◆ Goal of the exercise: Go through the records below line by line and report how many lines include "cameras", giving the number only.
——————
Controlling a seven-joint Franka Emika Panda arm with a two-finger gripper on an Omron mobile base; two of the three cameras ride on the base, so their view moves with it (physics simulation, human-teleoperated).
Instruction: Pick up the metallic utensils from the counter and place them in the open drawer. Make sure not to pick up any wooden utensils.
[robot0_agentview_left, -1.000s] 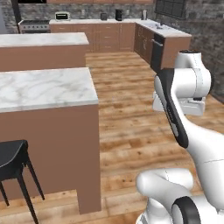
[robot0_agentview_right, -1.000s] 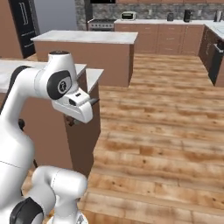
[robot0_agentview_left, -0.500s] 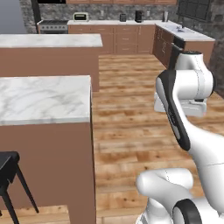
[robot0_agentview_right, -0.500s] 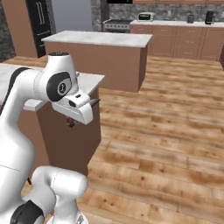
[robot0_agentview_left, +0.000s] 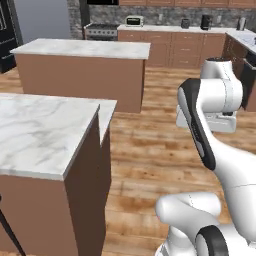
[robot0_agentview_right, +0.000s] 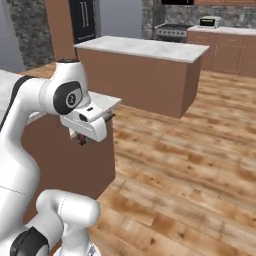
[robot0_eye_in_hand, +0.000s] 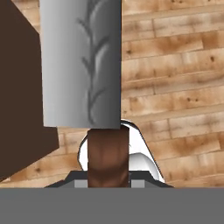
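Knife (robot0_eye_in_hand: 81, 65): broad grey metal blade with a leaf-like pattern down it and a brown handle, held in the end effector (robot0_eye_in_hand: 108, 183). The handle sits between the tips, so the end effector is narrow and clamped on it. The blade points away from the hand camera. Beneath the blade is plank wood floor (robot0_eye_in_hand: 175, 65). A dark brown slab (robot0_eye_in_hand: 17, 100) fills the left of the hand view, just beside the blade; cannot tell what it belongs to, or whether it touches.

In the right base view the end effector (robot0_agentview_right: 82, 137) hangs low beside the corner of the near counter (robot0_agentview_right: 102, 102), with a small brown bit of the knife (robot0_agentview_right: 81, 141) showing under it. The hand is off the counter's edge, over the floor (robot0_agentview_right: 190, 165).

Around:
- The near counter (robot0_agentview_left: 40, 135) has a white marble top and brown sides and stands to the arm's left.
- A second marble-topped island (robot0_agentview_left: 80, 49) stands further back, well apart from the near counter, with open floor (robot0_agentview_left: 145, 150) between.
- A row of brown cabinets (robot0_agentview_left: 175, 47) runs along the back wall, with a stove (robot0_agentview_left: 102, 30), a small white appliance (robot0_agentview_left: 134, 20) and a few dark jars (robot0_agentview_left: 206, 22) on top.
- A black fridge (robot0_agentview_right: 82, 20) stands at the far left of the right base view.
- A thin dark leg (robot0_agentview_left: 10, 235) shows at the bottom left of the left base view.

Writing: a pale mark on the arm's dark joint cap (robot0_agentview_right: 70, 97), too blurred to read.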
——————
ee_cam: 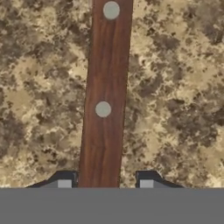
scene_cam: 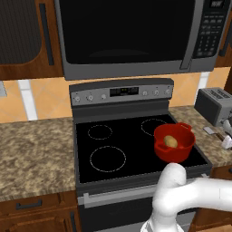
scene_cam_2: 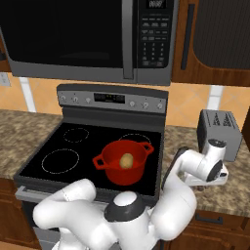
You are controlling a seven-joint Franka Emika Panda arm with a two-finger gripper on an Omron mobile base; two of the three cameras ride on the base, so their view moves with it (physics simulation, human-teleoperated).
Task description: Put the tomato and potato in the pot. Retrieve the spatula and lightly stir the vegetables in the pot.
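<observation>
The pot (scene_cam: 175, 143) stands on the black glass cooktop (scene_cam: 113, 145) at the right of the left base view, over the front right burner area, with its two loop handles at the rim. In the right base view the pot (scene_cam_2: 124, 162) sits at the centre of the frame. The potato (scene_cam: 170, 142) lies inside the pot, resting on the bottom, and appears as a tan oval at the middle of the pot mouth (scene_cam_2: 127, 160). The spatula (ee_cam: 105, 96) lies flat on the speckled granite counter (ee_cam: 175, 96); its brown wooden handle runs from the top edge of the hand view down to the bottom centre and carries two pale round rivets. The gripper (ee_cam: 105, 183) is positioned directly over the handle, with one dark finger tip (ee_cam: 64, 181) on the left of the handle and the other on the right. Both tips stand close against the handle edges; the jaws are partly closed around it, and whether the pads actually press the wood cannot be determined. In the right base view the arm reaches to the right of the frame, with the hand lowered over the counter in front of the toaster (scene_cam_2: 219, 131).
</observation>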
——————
◆ Exercise solution: 2